Nock and Kazdin (2005) developed a brief engagement intervention and tested it with families requesting parent management training for child conduct problems at an outpatient clinic. Their Participation Enhancement Intervention (PEI) involved three components (providing information about the importance of treatment engagement, eliciting self-motivational statements about participating in treatment from parents, and collaboratively addressing engagement barriers such as lack of support from others, perceptions that treatment is too difficult, and situational demands such as scheduling problems that lead to poor attendance in a behavior change plan worksheet) that were delivered in brief 5–10 min doses at three different points during treatment. The intervention had a large effect: intervention families reported greater motivation and had higher rates of engagement (completing 6.4 vs. 5.2 sessions) and retention in the parent management training program compared to controls (56 vs. 35%). These results suggest that adapting motivational techniques to focus on family engagement in on-going therapy has promise. Moreover, given the relatively brief and “stand-alone” nature of the PEI, the intervention may have wide application and may be easily integrated into other psychosocial programs.

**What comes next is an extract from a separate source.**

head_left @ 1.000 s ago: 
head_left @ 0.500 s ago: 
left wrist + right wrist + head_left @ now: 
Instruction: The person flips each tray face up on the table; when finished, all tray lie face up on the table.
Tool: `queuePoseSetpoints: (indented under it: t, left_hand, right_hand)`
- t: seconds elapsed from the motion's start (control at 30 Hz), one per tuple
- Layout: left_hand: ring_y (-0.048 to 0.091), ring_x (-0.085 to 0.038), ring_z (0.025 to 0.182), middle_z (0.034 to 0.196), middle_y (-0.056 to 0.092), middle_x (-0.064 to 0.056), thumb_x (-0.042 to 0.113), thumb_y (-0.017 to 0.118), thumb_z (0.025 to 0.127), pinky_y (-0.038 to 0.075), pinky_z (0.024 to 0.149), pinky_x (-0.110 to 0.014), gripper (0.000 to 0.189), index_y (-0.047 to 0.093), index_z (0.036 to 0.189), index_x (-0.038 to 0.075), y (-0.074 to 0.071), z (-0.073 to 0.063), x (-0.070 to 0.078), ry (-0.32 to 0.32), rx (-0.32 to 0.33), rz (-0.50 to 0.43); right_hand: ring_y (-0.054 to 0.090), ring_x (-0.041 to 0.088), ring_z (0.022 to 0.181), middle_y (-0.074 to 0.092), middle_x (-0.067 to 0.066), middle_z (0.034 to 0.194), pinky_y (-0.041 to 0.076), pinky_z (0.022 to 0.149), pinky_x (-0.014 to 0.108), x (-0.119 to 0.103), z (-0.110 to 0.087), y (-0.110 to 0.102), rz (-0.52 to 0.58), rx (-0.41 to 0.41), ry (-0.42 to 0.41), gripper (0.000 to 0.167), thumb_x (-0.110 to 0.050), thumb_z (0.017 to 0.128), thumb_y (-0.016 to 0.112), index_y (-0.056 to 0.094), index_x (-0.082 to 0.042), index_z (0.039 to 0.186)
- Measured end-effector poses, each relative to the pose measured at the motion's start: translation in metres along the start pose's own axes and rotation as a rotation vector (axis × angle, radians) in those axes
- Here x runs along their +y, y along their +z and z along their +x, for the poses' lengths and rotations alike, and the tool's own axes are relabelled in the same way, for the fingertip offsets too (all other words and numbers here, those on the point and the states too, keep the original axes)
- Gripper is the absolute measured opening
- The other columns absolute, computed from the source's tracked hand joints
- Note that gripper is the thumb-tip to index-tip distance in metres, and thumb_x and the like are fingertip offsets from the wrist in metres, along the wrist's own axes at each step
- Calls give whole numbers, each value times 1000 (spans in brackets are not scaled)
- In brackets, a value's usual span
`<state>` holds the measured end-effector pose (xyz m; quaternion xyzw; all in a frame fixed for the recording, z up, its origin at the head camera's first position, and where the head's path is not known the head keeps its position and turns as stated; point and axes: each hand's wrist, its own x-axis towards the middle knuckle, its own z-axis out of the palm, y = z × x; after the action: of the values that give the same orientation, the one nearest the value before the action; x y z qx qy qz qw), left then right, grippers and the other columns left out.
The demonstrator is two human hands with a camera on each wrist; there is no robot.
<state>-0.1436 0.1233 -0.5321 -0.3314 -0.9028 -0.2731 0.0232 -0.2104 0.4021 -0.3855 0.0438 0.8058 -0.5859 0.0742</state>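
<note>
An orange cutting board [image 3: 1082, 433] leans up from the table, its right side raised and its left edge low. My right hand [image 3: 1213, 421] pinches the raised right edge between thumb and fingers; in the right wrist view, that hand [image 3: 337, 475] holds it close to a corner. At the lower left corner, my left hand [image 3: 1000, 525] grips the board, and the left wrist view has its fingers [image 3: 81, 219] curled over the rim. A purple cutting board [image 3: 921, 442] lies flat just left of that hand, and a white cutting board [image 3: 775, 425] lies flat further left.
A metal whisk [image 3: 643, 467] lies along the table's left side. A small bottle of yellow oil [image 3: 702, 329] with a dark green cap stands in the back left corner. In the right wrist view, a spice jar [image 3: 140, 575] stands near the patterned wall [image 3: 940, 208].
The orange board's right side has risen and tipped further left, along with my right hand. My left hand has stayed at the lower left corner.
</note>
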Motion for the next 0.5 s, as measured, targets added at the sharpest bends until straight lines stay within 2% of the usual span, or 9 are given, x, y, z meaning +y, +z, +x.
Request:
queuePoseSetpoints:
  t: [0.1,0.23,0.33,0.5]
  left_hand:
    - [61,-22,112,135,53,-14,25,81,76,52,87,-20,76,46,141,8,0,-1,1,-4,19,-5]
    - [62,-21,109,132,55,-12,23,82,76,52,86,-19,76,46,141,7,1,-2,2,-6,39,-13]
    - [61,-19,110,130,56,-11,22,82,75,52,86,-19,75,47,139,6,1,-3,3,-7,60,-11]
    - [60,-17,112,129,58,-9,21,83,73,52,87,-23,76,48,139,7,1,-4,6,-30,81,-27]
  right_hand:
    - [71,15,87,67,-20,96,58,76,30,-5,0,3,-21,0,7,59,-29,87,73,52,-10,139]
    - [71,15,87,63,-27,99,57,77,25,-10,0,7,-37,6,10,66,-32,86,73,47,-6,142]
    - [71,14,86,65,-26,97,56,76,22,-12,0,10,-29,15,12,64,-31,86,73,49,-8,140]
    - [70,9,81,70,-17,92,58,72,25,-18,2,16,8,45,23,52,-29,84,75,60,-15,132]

Another study tested whether incorporating three one hour MI sessions improved engagement in group therapy among low-income mothers mandated to substance use treatment (Mullins et al. 2004). These mothers had tested positive for drug use during pregnancy, and were mandated by state child protective services to participate in a 12-month comprehensive substance use program that offered individual and group therapy, parent training sessions, infant and child assessments, and psychiatric and case management services. They found no differences for participation in substance use group sessions across intervention and control conditions. The investigators did not assess whether the MI sessions led to improved engagement in the other types of services the program provided (e.g. parent training, psychiatric sessions). There are several possible reasons that the MI intervention was ineffective: (1) MI was employed without adapting it to focus on engagement issues specifically; instead, MI sessions focused primarily on behavior change (e.g. developing a plan to decrease drug use); (2) coerced treatment populations may not be ready to change (this was not assessed); and (3) MI sessions were not planned or consistently integrated (providers were allowed to integrate MI when they perceived it to be useful) which makes it difficult to assess whether participants received a therapeutic “dose” of MI.

Grote, Swartz and colleagues tested a multi-component engagement intervention incorporating MI, ethnographic interviewing (EI), and support services in a treatment program for low-income, depressed new and expectant mothers (Grote et al. 2007, 2008, 2009; Swarz et al. 2007). In a pre-treatment engagement session, providers used EI to elicit the mother’s “story” and explore the mother’s values and cultural perspective on treatment. MI was adapted to address engagement challenges. Providers reviewed hopes for treatment, offered consultation about treatment options, collaborated to address practical, psychological (e.g. stigma, lack of interpersonal support), and cultural barriers to participation, and enhanced commitment to treatment using MI clinical tools. Providers also supplied case management services to connect mothers to resources and reduce mothers’ stress. The engagement intervention demonstrated a large positive effect; 67% of mothers in the intervention group completed treatment, compared to only 7% of control mothers. These investigators’ program of research is notable for several reasons: the engagement intervention incorporated strategies developed from models with a strong evidence base (MI, EI, and family support); the approach was comprehensive and well-integrated with the underlying treatment; and the authors detailed the engagement approach (manuals, case studies) and how it is tailored to the populations’ specific engagement needs in their published work. However, the sample size in this study was small (n = 53), so it will be important to replicate these results in larger trials, and to examine the generalizability of their findings.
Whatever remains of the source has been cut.